*INSTRUCTIONS TO FOLLOW*.
Your answer consists of the lines in the data that contain "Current". Copy each of them.

*Records from a collection*.
☆ ☆ ☆ ☆ ☆

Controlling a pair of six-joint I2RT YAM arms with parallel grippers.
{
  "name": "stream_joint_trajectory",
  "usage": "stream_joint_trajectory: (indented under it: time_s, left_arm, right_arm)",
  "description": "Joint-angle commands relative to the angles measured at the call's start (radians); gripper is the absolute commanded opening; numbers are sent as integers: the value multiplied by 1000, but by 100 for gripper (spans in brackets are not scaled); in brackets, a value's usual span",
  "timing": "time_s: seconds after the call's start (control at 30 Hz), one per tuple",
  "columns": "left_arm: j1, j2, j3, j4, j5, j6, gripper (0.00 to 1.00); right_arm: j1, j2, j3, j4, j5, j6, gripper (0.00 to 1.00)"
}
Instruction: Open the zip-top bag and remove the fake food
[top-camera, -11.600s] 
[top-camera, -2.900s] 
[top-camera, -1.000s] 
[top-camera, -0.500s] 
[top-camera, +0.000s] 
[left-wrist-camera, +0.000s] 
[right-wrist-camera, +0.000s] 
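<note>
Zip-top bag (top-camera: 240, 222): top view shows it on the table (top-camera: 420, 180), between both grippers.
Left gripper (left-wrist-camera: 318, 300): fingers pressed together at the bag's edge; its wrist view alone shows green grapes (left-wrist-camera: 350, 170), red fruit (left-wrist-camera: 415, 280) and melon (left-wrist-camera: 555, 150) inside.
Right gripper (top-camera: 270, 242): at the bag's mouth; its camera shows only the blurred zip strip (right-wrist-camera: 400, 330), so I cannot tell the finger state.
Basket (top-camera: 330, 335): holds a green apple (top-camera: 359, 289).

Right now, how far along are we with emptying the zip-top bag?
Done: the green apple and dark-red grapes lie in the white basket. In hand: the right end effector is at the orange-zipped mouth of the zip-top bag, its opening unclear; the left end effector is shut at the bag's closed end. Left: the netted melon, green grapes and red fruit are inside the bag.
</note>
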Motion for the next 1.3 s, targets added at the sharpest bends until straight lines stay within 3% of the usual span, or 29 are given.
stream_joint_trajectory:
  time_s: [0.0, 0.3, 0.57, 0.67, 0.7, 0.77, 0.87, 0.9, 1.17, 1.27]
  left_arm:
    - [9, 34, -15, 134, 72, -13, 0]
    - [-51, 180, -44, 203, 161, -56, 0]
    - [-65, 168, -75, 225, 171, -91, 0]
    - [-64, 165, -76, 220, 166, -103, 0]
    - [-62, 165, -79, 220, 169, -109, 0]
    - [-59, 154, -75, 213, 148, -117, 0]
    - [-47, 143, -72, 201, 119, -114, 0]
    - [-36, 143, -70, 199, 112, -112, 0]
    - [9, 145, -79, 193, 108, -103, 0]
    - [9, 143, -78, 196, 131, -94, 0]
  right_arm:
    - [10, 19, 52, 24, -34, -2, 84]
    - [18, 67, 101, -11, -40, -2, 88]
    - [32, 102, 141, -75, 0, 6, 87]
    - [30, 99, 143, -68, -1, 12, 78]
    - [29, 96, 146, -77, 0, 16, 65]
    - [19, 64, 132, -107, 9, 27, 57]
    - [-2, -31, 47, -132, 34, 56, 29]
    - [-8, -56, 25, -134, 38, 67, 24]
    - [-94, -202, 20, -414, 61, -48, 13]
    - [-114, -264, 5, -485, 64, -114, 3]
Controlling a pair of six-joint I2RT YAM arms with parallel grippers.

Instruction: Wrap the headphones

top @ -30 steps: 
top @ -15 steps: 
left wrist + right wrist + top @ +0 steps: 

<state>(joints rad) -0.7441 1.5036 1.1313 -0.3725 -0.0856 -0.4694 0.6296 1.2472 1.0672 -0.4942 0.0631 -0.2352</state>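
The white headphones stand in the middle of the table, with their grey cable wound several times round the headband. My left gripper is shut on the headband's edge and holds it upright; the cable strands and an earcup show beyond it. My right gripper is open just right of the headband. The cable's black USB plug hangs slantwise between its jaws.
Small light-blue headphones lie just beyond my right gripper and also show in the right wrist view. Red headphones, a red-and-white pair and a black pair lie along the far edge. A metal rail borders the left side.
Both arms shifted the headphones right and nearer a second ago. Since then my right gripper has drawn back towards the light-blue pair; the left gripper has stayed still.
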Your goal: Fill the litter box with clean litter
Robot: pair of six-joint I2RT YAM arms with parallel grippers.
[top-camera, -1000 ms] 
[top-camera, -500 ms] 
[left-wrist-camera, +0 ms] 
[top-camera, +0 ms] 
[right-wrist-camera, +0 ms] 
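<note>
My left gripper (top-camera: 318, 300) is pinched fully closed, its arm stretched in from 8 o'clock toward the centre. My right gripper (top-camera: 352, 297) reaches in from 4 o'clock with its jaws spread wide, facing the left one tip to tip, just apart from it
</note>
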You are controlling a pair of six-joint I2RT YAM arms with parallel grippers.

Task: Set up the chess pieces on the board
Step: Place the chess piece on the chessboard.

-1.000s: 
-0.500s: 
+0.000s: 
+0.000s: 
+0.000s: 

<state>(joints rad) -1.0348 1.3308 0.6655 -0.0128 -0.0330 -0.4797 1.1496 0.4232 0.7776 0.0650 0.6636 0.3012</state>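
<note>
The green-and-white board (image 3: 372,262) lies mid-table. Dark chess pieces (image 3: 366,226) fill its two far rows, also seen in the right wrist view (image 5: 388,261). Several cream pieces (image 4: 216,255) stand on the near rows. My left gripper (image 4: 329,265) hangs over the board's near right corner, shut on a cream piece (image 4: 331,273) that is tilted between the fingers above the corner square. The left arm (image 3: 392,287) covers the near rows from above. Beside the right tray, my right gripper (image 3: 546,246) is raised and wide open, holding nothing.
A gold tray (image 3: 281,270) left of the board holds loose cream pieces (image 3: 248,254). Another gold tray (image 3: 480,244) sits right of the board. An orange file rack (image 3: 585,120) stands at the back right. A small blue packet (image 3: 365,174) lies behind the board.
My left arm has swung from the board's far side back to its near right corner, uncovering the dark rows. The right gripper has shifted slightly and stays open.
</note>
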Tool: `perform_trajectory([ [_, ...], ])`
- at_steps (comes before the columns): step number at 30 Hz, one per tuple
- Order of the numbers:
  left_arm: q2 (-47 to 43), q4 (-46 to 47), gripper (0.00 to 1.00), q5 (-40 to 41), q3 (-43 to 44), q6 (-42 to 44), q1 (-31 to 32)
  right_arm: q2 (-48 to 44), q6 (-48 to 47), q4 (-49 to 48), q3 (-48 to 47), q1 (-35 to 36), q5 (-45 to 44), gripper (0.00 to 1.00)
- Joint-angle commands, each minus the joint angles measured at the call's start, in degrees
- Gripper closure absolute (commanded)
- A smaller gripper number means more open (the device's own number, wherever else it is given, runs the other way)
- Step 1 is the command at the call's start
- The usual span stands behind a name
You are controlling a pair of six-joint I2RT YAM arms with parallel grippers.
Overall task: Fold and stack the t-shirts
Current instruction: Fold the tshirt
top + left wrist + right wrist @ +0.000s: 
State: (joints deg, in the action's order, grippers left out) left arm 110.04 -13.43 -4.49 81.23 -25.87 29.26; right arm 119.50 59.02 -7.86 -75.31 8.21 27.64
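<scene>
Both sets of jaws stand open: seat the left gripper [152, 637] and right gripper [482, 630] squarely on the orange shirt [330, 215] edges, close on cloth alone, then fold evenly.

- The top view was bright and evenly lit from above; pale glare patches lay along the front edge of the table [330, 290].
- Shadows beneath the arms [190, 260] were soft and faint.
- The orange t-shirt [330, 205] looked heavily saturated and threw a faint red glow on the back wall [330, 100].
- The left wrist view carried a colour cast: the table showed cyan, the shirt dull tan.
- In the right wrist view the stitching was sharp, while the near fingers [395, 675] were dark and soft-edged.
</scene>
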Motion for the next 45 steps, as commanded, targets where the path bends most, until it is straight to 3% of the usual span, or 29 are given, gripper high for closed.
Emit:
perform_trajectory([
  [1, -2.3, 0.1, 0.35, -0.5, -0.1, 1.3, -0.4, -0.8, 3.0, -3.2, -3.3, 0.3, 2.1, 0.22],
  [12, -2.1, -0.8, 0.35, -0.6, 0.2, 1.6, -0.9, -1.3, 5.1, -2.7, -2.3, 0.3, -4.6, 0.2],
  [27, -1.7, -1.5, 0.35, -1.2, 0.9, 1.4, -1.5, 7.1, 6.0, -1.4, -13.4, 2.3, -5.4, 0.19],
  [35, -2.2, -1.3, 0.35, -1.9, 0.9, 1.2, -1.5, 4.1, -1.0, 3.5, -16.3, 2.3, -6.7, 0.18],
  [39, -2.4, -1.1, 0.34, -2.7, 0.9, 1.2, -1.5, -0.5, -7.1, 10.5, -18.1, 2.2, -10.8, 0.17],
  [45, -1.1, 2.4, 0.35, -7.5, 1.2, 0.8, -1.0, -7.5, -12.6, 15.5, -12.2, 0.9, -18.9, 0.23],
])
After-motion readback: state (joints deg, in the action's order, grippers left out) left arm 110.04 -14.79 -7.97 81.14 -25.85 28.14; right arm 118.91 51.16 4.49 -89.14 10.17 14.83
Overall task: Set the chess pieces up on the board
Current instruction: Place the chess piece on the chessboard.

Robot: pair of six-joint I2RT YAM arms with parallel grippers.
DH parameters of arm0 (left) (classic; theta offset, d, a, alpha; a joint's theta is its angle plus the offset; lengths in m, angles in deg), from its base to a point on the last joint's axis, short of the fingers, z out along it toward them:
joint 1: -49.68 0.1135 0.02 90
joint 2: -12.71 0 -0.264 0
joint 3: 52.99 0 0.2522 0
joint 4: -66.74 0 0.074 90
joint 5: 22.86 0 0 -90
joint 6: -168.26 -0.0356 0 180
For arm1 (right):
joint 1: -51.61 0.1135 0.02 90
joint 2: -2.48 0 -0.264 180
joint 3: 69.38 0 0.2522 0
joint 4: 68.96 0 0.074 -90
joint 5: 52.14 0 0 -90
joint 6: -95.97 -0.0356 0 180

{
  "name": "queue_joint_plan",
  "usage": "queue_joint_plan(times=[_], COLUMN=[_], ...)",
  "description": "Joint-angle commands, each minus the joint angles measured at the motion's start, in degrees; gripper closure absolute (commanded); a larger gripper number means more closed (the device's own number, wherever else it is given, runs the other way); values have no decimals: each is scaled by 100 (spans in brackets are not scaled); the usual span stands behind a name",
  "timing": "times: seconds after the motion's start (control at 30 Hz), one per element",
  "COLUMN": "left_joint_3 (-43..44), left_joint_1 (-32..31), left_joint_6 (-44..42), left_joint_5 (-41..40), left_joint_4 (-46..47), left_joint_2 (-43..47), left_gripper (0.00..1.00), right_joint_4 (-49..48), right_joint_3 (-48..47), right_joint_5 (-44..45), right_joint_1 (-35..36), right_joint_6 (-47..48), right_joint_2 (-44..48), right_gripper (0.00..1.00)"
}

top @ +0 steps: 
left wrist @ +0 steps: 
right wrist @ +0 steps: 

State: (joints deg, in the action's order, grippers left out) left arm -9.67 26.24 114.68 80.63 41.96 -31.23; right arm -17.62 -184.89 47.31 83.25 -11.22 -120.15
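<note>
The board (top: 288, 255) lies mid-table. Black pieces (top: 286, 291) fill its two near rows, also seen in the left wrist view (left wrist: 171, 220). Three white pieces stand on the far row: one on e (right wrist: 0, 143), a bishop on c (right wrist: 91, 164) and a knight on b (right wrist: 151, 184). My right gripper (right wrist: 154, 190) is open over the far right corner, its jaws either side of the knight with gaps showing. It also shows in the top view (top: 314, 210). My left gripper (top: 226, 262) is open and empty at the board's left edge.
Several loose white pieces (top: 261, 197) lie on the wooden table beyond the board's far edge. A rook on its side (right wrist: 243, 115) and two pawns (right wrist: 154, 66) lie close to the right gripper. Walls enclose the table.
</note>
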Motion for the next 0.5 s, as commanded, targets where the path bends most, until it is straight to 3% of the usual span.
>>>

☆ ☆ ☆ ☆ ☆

*TASK RESPONSE*.
Current instruction: Fold the tshirt
Current instruction: Place the chess piece on the chessboard.

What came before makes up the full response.